◆ PROBLEM DESCRIPTION ◆
Exactly one number should make up the answer: how many lines of the listing contain the string "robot".

◆ SUPPLIED DATA ◆
------------------------

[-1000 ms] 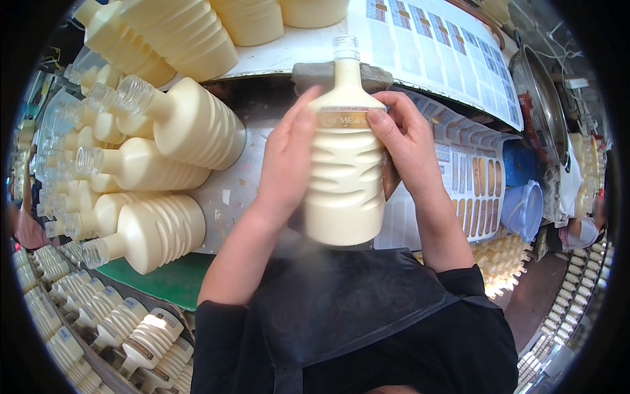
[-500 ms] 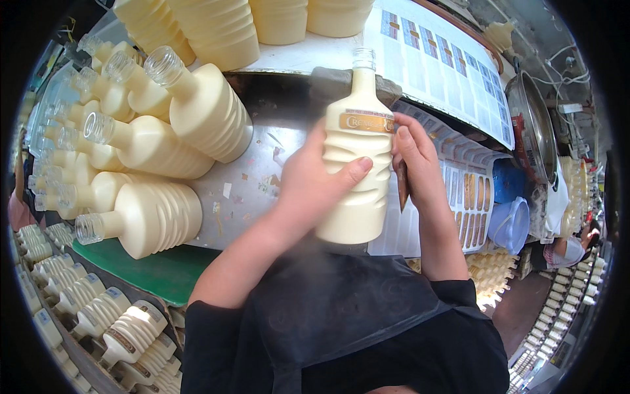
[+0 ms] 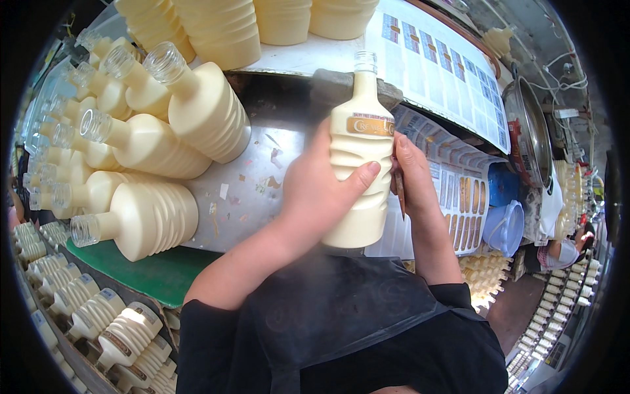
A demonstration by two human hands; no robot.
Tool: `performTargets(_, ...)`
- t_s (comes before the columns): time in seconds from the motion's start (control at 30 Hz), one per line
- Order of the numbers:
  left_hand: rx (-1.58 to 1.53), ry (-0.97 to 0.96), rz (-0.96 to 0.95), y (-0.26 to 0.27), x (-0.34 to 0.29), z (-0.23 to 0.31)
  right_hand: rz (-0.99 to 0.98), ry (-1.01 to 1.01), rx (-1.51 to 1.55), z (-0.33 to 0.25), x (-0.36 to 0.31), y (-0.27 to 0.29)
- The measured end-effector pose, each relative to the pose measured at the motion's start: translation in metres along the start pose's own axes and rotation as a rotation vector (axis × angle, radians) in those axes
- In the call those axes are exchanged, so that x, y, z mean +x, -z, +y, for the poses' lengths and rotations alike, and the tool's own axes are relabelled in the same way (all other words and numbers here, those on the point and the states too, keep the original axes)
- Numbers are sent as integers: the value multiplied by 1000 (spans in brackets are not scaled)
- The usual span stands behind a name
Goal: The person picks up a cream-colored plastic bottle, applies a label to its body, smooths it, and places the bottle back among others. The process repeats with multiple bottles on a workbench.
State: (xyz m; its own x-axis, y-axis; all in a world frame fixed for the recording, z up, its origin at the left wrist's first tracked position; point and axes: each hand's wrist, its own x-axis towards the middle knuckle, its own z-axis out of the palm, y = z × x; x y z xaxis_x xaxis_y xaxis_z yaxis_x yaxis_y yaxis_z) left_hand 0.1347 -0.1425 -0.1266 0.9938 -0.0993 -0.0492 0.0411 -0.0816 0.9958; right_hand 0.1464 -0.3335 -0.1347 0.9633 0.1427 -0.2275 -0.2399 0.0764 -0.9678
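Note:
A cream-coloured bottle (image 3: 359, 217) with a clear threaded neck and wavy ridges stands nearly upright in front of me, leaning slightly. Around its left side wraps my left hand (image 3: 321, 184), thumb across the front. A gold-brown label (image 3: 370, 125) crosses the bottle's upper body. My right hand (image 3: 415, 172) is at the bottle's right side, by the label's right end, its fingers curled and partly hidden. A thin brown pointed tool (image 3: 399, 192) sticks down from that hand. Behind the bottle's neck is a grey padded rest (image 3: 333, 88).
Several cream bottles (image 3: 154, 220) lie at the left beside the metal work surface (image 3: 246, 190). Label sheets (image 3: 459, 190) spread at the right, with another sheet (image 3: 426, 59) behind. A blue bucket (image 3: 504, 226) stands farther right. More bottles (image 3: 128, 331) fill the lower left.
The bottle has shifted slightly right and down with my left hand. My right hand has moved a little lower, its fingers drawn in by the label's right end.

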Motion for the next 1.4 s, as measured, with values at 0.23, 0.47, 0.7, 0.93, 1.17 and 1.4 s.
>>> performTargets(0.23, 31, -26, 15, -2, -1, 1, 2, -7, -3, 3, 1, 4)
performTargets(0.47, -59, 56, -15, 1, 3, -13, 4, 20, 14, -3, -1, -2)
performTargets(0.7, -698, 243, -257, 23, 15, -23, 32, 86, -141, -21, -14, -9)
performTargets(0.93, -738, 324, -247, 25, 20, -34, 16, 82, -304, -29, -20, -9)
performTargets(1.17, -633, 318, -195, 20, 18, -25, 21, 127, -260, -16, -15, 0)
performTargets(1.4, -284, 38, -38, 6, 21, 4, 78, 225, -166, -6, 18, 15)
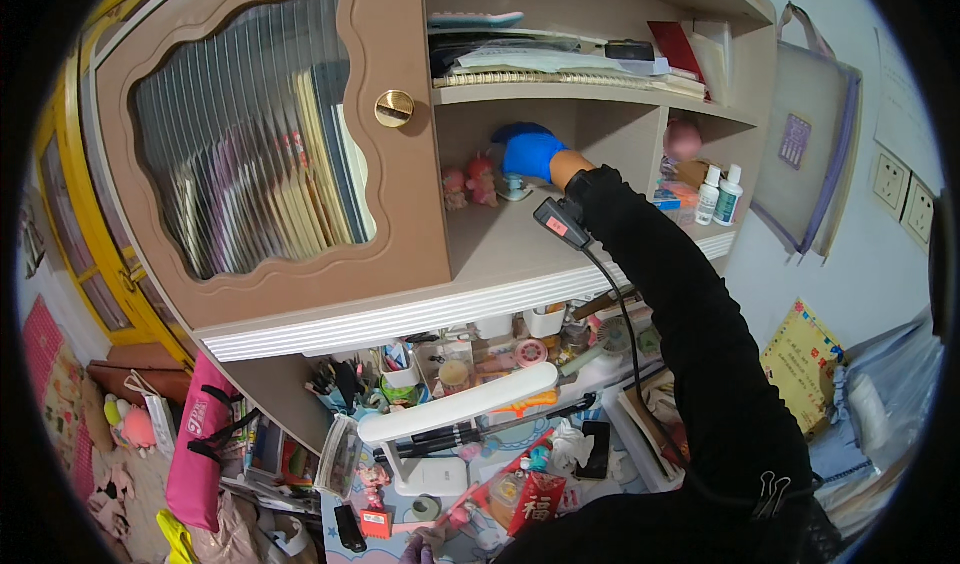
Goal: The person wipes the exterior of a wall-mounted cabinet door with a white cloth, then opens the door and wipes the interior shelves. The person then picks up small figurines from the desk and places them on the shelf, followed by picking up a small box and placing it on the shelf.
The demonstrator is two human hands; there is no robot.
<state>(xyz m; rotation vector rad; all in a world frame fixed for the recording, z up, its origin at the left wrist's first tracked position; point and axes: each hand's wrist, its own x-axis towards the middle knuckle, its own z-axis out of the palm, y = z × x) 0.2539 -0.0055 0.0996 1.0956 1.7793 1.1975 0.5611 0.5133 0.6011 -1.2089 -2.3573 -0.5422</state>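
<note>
My right hand (531, 153), in a blue glove at the end of a black sleeve, reaches into the middle shelf compartment. Its fingers point toward the back wall, and their grip is hidden. Just below the hand stands a small light-blue figurine (514, 184) on a pale base. To its left are a pink toy figurine (481, 180) and another pink figurine (454, 189). A black device with a cable (561, 223) is at my right wrist. At the bottom edge, what seems to be my left hand (417, 552) shows only greyish-purple fingertips near a small pale thing; its hold is unclear.
A cabinet door with ribbed glass (255, 144) is at the left. Two small bottles (718, 196) stand right of the divider. Below, the crowded desk holds a white desk lamp (457, 403), a black phone (593, 450), a red envelope (537, 501) and pens. The cable hangs beside my right arm.
</note>
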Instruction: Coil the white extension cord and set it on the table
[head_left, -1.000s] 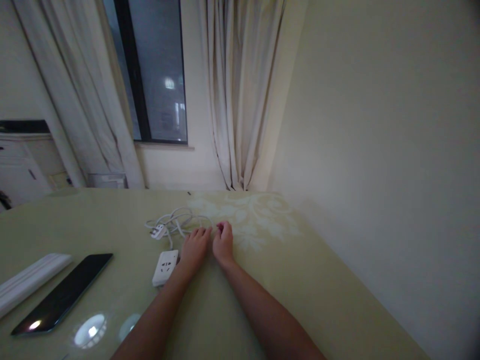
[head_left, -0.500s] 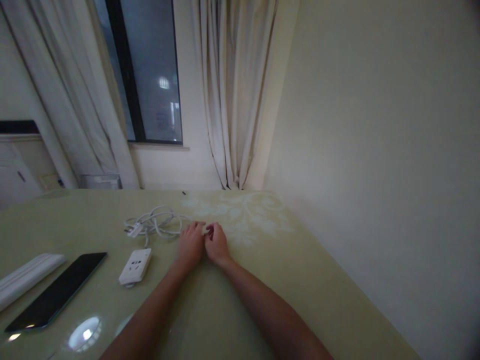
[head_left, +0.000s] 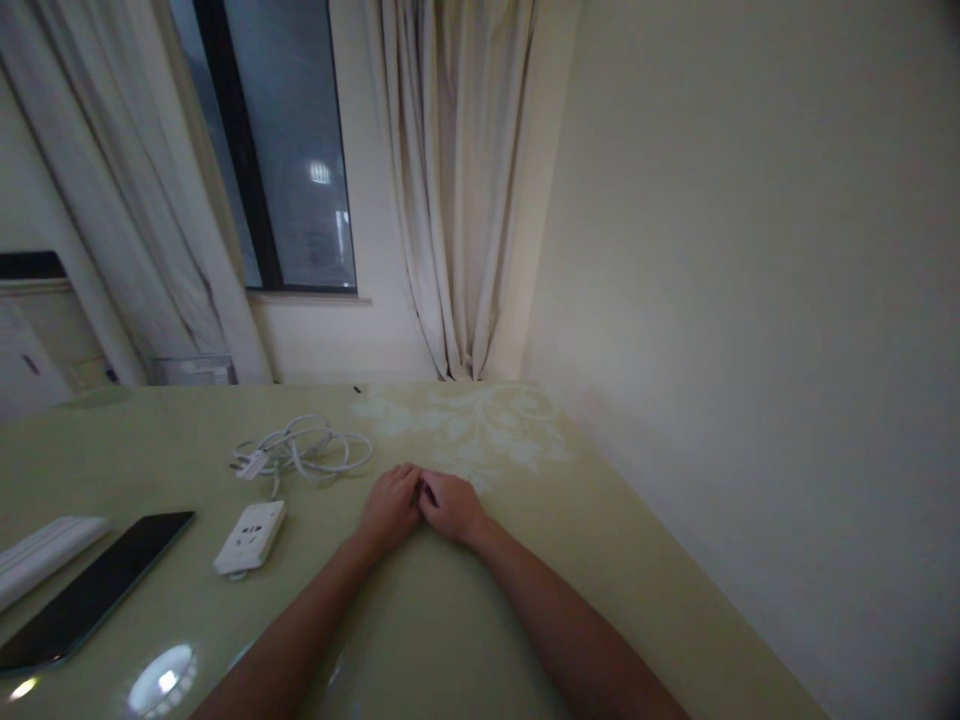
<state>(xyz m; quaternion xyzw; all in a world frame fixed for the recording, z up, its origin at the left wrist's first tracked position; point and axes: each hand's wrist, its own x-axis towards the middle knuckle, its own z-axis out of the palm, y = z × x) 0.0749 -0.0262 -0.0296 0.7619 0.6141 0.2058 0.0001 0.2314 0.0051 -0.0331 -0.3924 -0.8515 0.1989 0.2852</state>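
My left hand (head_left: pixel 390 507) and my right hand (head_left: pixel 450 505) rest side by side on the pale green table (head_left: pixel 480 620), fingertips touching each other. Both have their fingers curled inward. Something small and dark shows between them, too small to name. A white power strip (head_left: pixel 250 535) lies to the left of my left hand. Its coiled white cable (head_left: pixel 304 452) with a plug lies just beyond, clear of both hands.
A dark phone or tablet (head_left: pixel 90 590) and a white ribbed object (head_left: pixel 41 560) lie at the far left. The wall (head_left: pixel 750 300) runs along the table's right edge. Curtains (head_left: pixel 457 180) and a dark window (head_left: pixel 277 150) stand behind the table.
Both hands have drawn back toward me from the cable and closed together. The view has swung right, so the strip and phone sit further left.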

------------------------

◆ SOLVED PROBLEM ◆
2